The answer is the number of lines in the data that contain the word "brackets"; give it alone.

Dataset entries:
* * * * * * * * *

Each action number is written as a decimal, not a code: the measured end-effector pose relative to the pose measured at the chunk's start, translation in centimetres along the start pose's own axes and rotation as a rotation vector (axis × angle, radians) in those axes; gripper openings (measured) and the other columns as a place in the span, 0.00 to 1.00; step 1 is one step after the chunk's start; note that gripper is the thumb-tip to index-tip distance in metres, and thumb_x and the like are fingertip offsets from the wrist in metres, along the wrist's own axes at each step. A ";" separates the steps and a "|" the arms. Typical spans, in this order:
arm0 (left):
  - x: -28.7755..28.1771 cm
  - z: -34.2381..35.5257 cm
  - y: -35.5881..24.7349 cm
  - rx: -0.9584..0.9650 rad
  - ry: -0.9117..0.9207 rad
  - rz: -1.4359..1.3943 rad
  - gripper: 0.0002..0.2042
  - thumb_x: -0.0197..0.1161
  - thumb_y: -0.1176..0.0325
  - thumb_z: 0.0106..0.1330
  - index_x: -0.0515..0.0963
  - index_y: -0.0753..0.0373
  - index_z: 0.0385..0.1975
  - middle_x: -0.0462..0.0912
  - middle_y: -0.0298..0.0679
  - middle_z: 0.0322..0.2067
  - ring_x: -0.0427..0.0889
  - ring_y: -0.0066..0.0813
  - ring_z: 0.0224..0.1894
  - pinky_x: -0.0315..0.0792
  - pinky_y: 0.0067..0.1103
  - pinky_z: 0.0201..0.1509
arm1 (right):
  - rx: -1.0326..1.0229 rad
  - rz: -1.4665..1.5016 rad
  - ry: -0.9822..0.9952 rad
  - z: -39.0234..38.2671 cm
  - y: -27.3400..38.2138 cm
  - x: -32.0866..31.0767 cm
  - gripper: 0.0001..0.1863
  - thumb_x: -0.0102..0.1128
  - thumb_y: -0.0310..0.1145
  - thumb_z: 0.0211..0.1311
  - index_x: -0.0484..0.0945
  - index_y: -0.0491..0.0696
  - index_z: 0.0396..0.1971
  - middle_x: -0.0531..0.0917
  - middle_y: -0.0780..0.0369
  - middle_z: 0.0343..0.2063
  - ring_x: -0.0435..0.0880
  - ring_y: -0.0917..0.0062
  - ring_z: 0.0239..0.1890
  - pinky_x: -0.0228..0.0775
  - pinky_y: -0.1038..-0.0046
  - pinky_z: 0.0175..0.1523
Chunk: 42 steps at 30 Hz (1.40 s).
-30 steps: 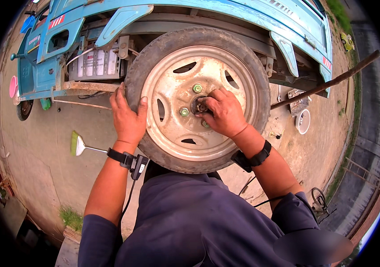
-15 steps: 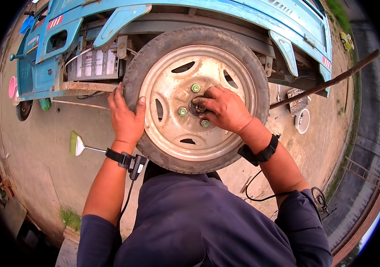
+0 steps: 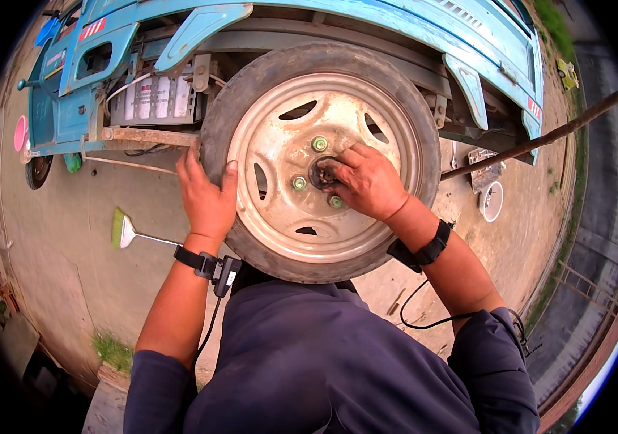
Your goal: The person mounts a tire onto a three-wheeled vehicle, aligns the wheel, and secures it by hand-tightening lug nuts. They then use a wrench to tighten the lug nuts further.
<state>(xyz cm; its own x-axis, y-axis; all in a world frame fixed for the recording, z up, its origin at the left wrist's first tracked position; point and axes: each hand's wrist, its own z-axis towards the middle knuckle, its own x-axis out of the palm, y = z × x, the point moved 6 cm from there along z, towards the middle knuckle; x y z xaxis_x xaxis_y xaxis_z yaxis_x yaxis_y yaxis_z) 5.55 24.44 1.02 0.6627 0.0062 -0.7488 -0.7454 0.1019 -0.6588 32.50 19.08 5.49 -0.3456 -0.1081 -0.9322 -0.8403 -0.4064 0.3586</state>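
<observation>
A dusty tyre (image 3: 229,87) on a pale, rust-stained steel rim (image 3: 280,224) fills the centre of the head view, upright in front of my body. My left hand (image 3: 205,199) holds the tyre's left side, thumb raised beside the rim and fingers along the tread. At the dark, greasy centre hub (image 3: 320,173), my right hand (image 3: 370,184) has its fingers curled and pinched; what is between them is too hidden to name. Green nuts (image 3: 299,183) show around the hub. A dark bar (image 3: 555,129) sticks out to the right from behind the tyre.
A blue cargo vehicle (image 3: 504,65) spans the top, with a metal-cased unit (image 3: 151,101) beneath it. A broom (image 3: 124,228) lies on the concrete at left; a white basin (image 3: 491,202) and tools sit at right. A road (image 3: 598,224) runs along the far right.
My right wrist and forearm have shifted slightly to the right and turned, with the fingers still at the hub. My left hand stays against the tyre.
</observation>
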 end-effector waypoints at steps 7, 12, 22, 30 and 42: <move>0.0 -0.8 0.3 -0.030 -0.028 -0.006 0.39 0.69 0.54 0.67 0.60 0.69 0.71 0.64 0.60 0.64 0.67 0.61 0.66 0.66 0.44 0.70 | 0.010 0.025 -0.016 -0.1 0.1 -0.1 0.22 0.77 0.37 0.44 0.85 0.50 0.43 0.81 0.62 0.37 0.80 0.66 0.41 0.77 0.65 0.49; 0.1 -0.8 0.6 -0.061 -0.005 -0.021 0.38 0.68 0.55 0.68 0.59 0.70 0.71 0.64 0.61 0.66 0.66 0.61 0.68 0.62 0.43 0.73 | 0.076 0.006 -0.121 -0.3 0.7 -0.4 0.17 0.77 0.41 0.45 0.83 0.50 0.34 0.80 0.61 0.36 0.80 0.65 0.42 0.76 0.63 0.49; 0.0 -0.8 0.6 -0.040 0.003 -0.036 0.40 0.69 0.53 0.68 0.59 0.71 0.71 0.63 0.61 0.66 0.66 0.61 0.68 0.64 0.43 0.72 | 0.147 0.007 -0.109 -0.7 1.1 -0.2 0.19 0.76 0.35 0.45 0.85 0.50 0.40 0.81 0.62 0.38 0.79 0.63 0.44 0.74 0.63 0.51; 0.1 -0.1 0.8 0.003 0.004 -0.061 0.39 0.70 0.54 0.66 0.61 0.71 0.70 0.65 0.61 0.64 0.67 0.61 0.66 0.65 0.43 0.71 | 0.054 -0.038 -0.083 -0.4 1.2 -0.1 0.19 0.73 0.36 0.47 0.85 0.52 0.43 0.80 0.66 0.38 0.79 0.68 0.45 0.74 0.65 0.52; -0.2 1.6 0.4 0.058 0.010 -0.043 0.38 0.70 0.53 0.66 0.62 0.67 0.70 0.66 0.57 0.64 0.69 0.57 0.66 0.68 0.41 0.69 | 0.176 -0.066 -0.139 -0.5 2.0 0.0 0.16 0.74 0.37 0.49 0.85 0.50 0.40 0.79 0.64 0.37 0.79 0.67 0.45 0.74 0.65 0.51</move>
<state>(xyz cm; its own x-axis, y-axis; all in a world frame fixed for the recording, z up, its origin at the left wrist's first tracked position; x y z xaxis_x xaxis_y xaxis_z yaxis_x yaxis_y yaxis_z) 5.27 26.11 1.00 0.6929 -0.0093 -0.7210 -0.7109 0.1590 -0.6851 30.98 17.82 6.22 -0.3313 0.0441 -0.9425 -0.9187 -0.2427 0.3116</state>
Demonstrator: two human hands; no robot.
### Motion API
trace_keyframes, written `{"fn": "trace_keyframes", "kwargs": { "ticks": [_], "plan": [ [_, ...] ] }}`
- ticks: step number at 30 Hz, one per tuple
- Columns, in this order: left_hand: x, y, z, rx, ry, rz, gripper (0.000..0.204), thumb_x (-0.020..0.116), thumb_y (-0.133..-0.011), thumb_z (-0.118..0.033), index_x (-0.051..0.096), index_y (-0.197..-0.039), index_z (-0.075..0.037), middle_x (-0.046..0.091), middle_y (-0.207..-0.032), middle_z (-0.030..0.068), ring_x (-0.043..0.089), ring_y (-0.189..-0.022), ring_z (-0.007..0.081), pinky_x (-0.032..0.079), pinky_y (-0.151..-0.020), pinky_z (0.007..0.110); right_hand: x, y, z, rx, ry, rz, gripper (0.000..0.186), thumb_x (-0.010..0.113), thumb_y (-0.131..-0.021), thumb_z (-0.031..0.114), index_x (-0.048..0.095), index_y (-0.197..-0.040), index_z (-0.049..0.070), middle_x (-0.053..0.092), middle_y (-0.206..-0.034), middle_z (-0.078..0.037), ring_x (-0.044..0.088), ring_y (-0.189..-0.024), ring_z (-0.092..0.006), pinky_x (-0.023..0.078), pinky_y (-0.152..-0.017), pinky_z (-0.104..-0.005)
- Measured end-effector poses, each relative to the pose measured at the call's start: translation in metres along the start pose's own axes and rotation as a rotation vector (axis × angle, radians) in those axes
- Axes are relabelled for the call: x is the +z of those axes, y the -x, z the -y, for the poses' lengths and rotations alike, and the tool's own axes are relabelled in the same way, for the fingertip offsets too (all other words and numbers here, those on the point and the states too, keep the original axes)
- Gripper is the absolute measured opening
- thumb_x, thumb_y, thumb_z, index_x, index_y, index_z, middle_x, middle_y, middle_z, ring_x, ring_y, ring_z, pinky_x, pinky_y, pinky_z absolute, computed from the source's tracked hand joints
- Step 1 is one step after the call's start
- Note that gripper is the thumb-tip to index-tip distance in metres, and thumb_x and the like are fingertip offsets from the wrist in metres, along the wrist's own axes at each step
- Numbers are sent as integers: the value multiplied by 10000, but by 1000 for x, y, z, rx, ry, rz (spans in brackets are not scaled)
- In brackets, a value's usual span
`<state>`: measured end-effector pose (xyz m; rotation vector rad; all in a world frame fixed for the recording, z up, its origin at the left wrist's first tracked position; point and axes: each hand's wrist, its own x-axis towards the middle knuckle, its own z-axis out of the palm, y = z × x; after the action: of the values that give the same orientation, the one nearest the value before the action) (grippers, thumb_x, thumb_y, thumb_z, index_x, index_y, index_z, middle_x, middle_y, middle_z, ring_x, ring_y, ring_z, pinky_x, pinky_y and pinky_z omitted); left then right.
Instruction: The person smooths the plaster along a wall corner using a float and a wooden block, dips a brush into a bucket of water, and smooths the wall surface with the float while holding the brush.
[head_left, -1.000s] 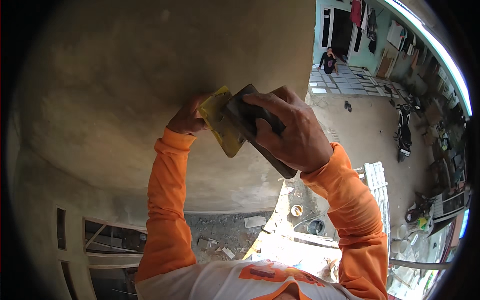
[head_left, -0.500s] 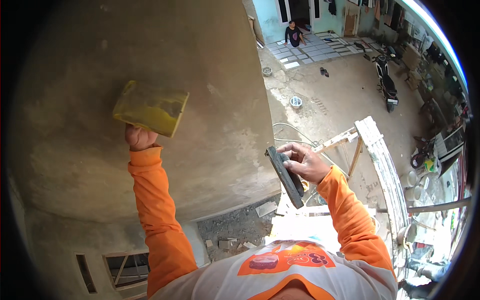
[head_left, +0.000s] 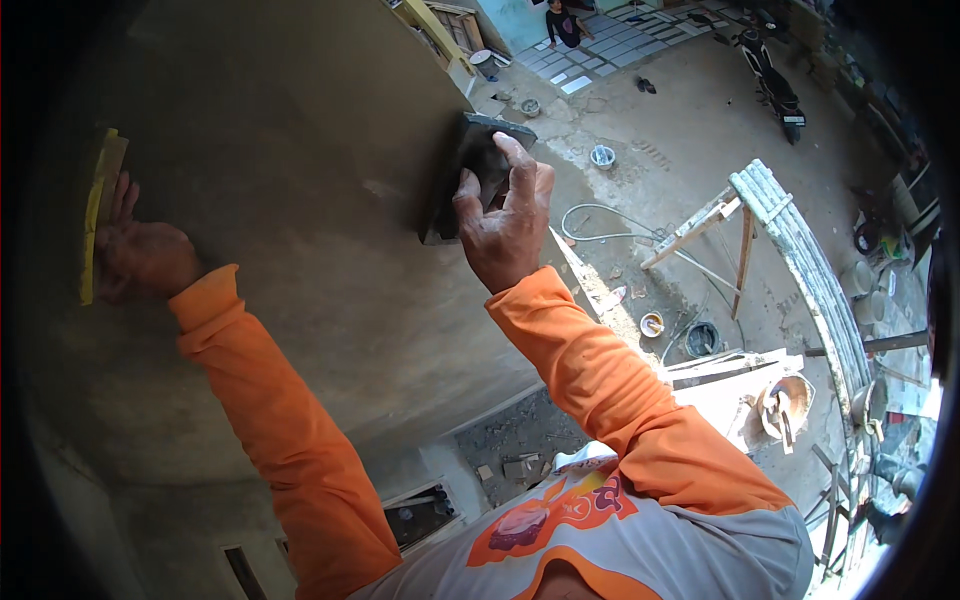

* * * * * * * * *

▸ **RESPONSE TO THE TASK**
2